Beginnen Sie mit der Einbettung von Lungengewebe und Agarose und dem Schneiden mit einem Vibratom. Zu den geschnittenen Geweben fügen Sie 300 Mikroliter des Blockers hinzu. Die Platte bei vier Grad Celsius auf einem Shaker unter leichtem Rühren 45 Minuten lang inkubieren.
Als nächstes werden 300 Mikroliter des PBS-verdünnten Primärantikörpers in jede Vertiefung pipettiert. Den Teller über Nacht bei vier Grad Celsius mit leichtem Schütteln inkubieren. Pipettieren Sie nun vorsichtig die Primärantikörper heraus, ohne die Scheibe zu berühren.
Waschen Sie die Scheiben dreimal mit 400 Mikrolitern PBS. Als nächstes pipettieren Sie 300 Mikroliter der verdünnten Sekundärantikörper in jede Vertiefung. Entfernen Sie die Antikörperlösung nach einer 90-minütigen Kaltinkubation.

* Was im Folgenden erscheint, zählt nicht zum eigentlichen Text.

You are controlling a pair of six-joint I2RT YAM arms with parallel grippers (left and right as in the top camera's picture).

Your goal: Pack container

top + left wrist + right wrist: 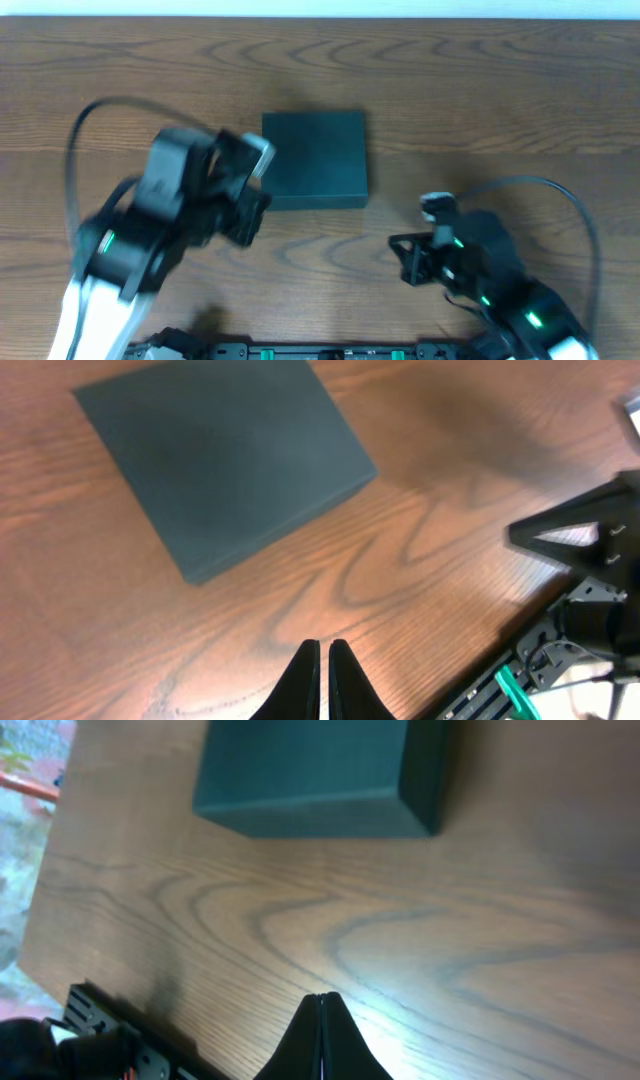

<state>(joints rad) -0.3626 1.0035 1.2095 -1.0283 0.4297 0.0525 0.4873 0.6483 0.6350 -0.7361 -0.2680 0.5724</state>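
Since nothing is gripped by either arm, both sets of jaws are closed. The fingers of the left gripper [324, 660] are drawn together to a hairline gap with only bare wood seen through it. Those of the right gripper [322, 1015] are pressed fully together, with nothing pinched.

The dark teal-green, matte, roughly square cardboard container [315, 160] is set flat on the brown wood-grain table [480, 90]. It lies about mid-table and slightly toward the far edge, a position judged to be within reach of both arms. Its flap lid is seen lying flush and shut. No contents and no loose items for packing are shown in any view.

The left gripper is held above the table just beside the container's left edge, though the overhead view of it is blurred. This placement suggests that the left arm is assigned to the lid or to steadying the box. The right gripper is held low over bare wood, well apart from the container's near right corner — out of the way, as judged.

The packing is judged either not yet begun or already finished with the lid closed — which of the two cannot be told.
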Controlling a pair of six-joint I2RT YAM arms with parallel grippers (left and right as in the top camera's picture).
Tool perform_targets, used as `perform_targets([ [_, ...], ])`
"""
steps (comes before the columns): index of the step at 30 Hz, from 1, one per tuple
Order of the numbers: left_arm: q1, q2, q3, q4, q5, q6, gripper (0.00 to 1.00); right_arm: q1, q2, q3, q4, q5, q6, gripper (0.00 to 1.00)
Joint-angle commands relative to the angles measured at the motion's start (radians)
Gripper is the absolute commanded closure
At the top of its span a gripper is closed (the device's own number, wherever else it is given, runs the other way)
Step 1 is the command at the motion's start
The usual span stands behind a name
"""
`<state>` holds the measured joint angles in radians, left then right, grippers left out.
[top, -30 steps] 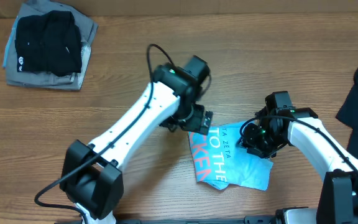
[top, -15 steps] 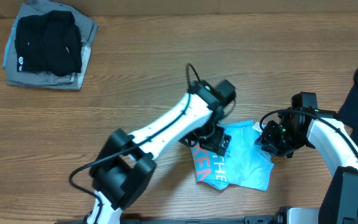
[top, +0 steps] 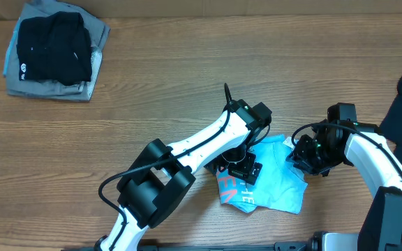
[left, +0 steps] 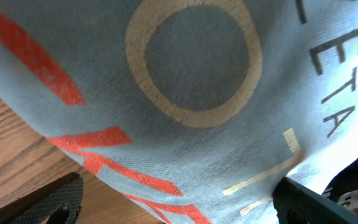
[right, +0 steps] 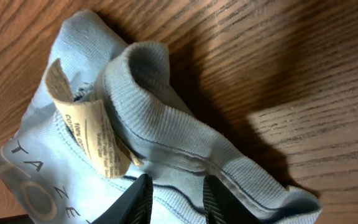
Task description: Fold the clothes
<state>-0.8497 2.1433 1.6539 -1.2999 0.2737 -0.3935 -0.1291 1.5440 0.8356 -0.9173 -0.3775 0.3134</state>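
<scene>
Overhead shows the light blue T-shirt bunched on the desk between both arms, near the front edge. Right pincer stands narrow, nipped on the cloth beside the ribbed collar and its label — probably to anchor that end. Left pincer hangs wide over the lettered side, cloth filling its own camera's view but none gripped — likely placed to take a second hold so the shirt can be spread flat before folding.

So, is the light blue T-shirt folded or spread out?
Folded, roughly: the T-shirt lies as a small layered bundle, its lettering partly hidden.
</scene>
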Motion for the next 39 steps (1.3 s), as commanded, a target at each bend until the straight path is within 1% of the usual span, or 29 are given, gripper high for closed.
perform_targets([
  [1, -0.002, 0.011, 0.002, -0.005, -0.005, -0.015, 0.00, 0.000, -0.005, -0.003, 0.005, 0.002, -0.007, 0.69],
  [4, -0.001, 0.011, 0.002, -0.009, -0.007, -0.014, 0.00, 0.000, -0.005, -0.003, 0.005, 0.002, -0.007, 0.69],
  [5, 0.000, 0.011, 0.002, -0.011, -0.007, -0.014, 0.12, 0.000, -0.005, -0.003, 0.005, 0.002, -0.007, 0.69],
  [6, 0.001, 0.011, 0.002, -0.012, -0.008, -0.014, 0.38, 0.000, -0.005, -0.003, 0.005, 0.002, -0.007, 0.69],
  [7, 0.003, 0.011, 0.002, -0.013, -0.008, -0.014, 0.78, 0.000, -0.005, -0.003, 0.005, 0.002, -0.007, 0.69],
  [8, 0.005, 0.011, 0.002, -0.015, -0.007, -0.014, 0.82, 0.000, -0.005, -0.003, 0.007, 0.002, -0.007, 0.69],
  [14, 0.043, 0.004, 0.028, -0.039, -0.003, -0.014, 0.82, 0.000, -0.005, -0.003, 0.008, 0.002, -0.007, 0.69],
  [21, 0.053, 0.000, 0.139, -0.089, -0.002, 0.024, 0.81, 0.000, -0.005, -0.003, 0.015, 0.002, -0.007, 0.69],
  [29, 0.044, 0.000, 0.144, -0.104, 0.008, 0.031, 0.81, 0.001, -0.005, -0.003, 0.016, 0.002, -0.007, 0.70],
  [30, 0.044, 0.000, 0.142, -0.114, 0.008, 0.032, 0.81, 0.000, -0.005, -0.003, 0.016, 0.002, -0.007, 0.70],
  [31, 0.044, 0.000, 0.136, -0.118, 0.008, 0.031, 0.90, 0.001, -0.005, -0.003, 0.016, 0.002, -0.007, 0.70],
  [32, 0.043, 0.000, 0.125, -0.120, 0.008, 0.031, 0.96, 0.000, -0.005, -0.003, 0.016, 0.002, -0.007, 0.70],
  [39, 0.016, 0.000, 0.011, -0.072, 0.030, 0.030, 0.96, 0.000, -0.005, -0.003, 0.019, 0.002, -0.007, 0.70],
])
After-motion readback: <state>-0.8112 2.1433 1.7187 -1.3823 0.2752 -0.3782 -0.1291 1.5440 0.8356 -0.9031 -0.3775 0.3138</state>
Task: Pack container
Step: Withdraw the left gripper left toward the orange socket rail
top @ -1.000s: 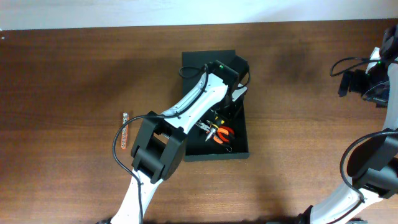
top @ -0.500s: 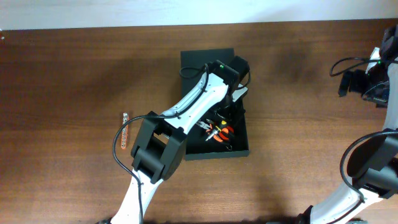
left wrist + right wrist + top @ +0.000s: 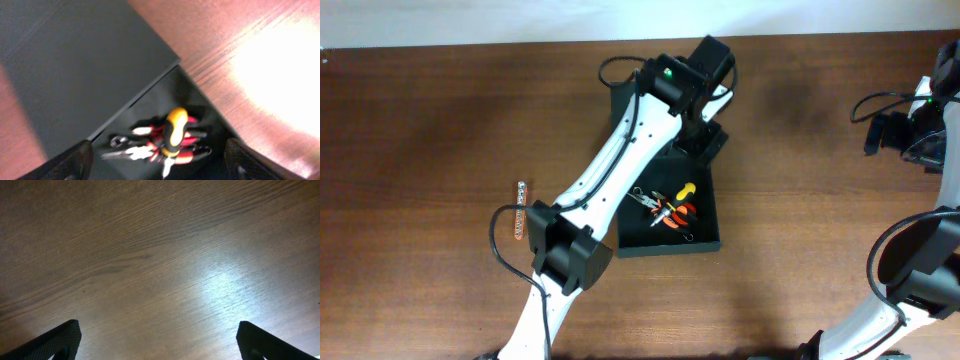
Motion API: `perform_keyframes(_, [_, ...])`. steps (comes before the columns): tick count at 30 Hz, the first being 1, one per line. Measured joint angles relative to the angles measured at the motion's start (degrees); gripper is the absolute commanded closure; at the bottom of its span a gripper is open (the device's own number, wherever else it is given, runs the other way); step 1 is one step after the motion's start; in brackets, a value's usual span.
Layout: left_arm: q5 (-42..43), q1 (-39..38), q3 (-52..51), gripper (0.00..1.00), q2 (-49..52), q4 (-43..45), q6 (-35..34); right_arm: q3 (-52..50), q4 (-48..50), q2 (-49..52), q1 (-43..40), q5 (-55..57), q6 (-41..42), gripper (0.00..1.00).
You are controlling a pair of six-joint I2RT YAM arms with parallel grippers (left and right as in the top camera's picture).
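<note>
Container [image 3: 670, 249]: black box, open, on the table [image 3: 420, 120] a little right of centre. Its lid [image 3: 619, 100] lies on the far side, partly covered by the left arm; lid angle cannot be told.

Contents, near half of the box: yellow-handled screwdriver [image 3: 686, 190] and orange-handled pliers [image 3: 678, 215], touching, in one small heap with some bare metal pieces that are too small to identify. Far half of the box hidden by the arm.

Left arm: reaches from the near edge diagonally to the far right, wrist above the far end of the box where it meets the lid. Left gripper [image 3: 160, 160] hangs above the box, fingers [image 3: 75, 161] spread wide, holding nothing. Left wrist view looks down on the lid [image 3: 90, 65] and the screwdriver [image 3: 175, 125] lying across the pliers [image 3: 187, 150]; picture blurred.

Right arm: at the far right edge of the table, well apart from the box. Right gripper [image 3: 160, 340] fingers [image 3: 55, 342] spread wide, empty, over bare wood [image 3: 160, 255].

Other: thin strip [image 3: 521, 210] on the table left of the box, well apart; detail too small to read.
</note>
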Motion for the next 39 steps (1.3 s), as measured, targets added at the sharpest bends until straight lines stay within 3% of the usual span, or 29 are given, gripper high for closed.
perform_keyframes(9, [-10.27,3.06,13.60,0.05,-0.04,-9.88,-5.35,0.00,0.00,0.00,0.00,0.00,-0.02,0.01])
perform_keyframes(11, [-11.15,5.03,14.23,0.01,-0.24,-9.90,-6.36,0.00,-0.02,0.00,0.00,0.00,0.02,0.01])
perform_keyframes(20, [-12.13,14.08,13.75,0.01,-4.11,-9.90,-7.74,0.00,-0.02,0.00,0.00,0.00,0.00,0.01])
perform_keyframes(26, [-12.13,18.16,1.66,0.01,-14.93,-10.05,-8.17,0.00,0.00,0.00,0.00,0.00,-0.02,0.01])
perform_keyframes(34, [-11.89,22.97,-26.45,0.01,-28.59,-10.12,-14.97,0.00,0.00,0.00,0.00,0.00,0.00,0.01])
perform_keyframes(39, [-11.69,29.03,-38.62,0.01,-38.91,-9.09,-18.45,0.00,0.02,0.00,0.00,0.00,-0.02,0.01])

Geben Sie dann das DAPI und das Tomatenlektin 488 in die Vertiefungen. Die Mischung 30 Minuten lang inkubieren. Nachdem Sie DAPI und Tomatenlektin entfernt haben, waschen Sie die Scheiben in PBS für drei Zyklen à 10 Minuten.
Übertragen Sie die Scheiben mit einem Pinsel auf eine Folie. Geben Sie drei Tropfen Eindeckmedium auf den Objektträger und kleben Sie vor der Aufnahme ein Deckglas darüber. Die Lungenschnitte von Maus-, Schweine- und Menschenproben wurden immunfluoreszenzgefärbt auf SMA, Elastin und LEA.
Es wurde beobachtet, dass SMA und Elastin über Strukturen wie Alveolargänge, Blutgefäße, Bronchiolen und Alveolen verteilt sind. Es wurde ein Vergleich der Typ-II-Pneumozytenverteilung bei erwachsenen und Säuglingen durchgeführt. Der Typ-II-Alveolarzell-Antikörper HT2-280 wies eine starke Affinität zur Zelloberfläche der Pneumozyten auf.
Die Säuglingsprobe ergab eine signifikant höhere Typ-II-Pneumozytenzahl. Allerdings wies die Säuglingsprobe auch eine signifikant höhere Gerüstabdeckung auf als die des Erwachsenen. Auch die Anzahl der Typ-II-Pneumozyten auf Basis der Gerüstabdeckung war bei den Säuglingen signifikant höher.